A l’heure où les concepts de « lâcher-prise », de « ressourcement », de « zen attitude », de « mise en distance », … fleurissent dans toute publication réputée sérieuse dont la lecture constitue l’incontournable enrichissement culturel du manager contemporain, il est pour le moins paradoxal de constater à quel point les vacances (autrement appelés congés annuels … symbolique pour le moins significative !) inquiètent ces mêmes managers ! Nombreux sont ceux qui, à la question « Quand partez-vous en vacances ? » répondent d’un ton parfois gêné en tentant maladroitement de cacher un marbre de honte rougissant leur visage : « Je vais essayer de prendre quelques jours …. ».
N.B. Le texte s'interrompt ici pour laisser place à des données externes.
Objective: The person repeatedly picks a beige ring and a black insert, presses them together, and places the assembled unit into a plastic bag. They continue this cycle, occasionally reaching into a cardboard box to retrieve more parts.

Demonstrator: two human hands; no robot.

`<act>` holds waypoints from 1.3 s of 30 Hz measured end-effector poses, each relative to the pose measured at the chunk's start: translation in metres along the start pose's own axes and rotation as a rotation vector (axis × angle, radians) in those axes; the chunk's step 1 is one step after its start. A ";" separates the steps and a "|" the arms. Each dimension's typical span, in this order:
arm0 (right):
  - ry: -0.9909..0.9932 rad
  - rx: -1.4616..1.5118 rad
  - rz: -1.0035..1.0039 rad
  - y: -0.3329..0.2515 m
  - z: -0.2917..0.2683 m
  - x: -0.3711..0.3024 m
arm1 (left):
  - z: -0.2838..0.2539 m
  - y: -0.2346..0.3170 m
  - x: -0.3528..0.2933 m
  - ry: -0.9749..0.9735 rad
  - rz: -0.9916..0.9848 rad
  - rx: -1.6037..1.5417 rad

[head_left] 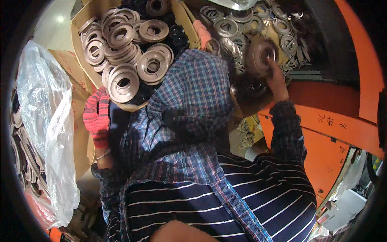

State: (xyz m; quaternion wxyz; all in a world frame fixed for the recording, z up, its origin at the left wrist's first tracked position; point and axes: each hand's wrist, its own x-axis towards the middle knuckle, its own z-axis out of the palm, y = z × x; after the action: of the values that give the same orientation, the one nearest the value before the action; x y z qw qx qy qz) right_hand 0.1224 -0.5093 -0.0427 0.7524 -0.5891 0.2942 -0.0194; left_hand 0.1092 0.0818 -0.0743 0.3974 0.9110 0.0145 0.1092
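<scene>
My left hand, in a red and black striped knit glove, has its fingers curled together at the near left edge of a cardboard box. In that box lie many round brown plastic rings with centre holes, stacked and overlapping, beside some black round parts. On the right, my bare right hand grips a brown plastic ring by its near right side. This ring is blurred by motion and is held above a heap of grey-brown rings.
Clear plastic sheeting hangs at the left, with more rings beside and behind it. A pink cloth-like piece lies between box and heap. Orange panels stand at the right. Checked apron cloth spreads over my lap.
</scene>
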 end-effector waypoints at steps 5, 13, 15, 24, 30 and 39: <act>-0.668 -0.066 -0.401 -0.054 0.102 0.046 | -0.001 0.008 -0.001 0.001 0.016 -0.017; 0.165 -0.826 -0.161 0.014 0.000 0.176 | 0.002 0.014 0.002 0.015 -0.034 0.010; 0.217 -1.137 -0.233 0.047 -0.035 0.202 | 0.002 0.012 0.003 -0.014 -0.006 0.072; 0.204 -1.488 -0.232 0.111 -0.040 0.314 | 0.000 0.016 0.009 -0.098 -0.037 0.287; -0.004 -1.666 -0.263 0.119 -0.033 0.334 | 0.004 0.026 0.015 -0.093 -0.022 0.306; -0.286 -1.246 -0.286 0.125 -0.026 0.240 | 0.005 0.027 0.009 -0.042 -0.076 0.188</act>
State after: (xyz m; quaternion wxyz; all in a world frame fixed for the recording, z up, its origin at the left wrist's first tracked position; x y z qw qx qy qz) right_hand 0.2686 -0.5840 -0.2586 0.2919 -0.9448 0.0660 0.1334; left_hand 0.1177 0.0602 -0.0562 0.3143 0.9451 0.0507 0.0731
Finalement, quelle finalité pouvons-nous donner à ce moment particulier qui nous amène, chaque année et à deux ou trois reprises selon les secteurs, les entreprises et l’ancienneté cumulés, à nous extraire (encore un vocable fort peu anodin) de notre environnement professionnel pour tenter, tant bien que mal, de nous ressourcer, de lâcher prise, de prendre de la distance, … bref, de retrouver une forme de « zénitude » que notre quotidien tend à malmener ?
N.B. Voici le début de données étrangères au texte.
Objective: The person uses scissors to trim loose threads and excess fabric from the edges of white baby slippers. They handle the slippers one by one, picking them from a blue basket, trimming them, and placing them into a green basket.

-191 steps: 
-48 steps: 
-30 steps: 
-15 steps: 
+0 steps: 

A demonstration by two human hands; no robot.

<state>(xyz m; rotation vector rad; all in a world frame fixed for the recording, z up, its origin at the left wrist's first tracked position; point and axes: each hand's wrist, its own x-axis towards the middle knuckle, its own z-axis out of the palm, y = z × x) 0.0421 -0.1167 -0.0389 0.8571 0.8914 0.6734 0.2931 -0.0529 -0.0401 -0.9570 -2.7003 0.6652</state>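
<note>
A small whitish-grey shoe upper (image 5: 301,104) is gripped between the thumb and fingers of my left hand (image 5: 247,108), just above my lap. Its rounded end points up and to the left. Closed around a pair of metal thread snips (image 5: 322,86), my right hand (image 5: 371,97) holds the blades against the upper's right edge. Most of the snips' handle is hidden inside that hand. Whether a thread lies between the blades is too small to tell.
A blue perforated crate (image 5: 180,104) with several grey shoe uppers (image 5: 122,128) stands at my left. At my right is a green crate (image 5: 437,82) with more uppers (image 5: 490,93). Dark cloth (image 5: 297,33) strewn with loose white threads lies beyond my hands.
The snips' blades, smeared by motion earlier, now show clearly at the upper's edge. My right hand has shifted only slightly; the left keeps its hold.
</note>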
Au-delà du droit aux congés payés issu de l’année 1936 et des évolutions législatives que celui-ci a connues depuis, revenons à une source qui est souvent éclairante quant au sens profond des mots ; le terme CONGE vient de deux locutions latines : commeatus (permission) et commeare (circuler) ; ainsi, le congé se définit donc, étymologiquement parlant, comme une période pendant laquelle il est permis de circuler … Autrement écrit, ces instants sont destinés à se voir ouvrir les portes d’autres lieux que ce que notre « devoir » nous impose de fréquenter.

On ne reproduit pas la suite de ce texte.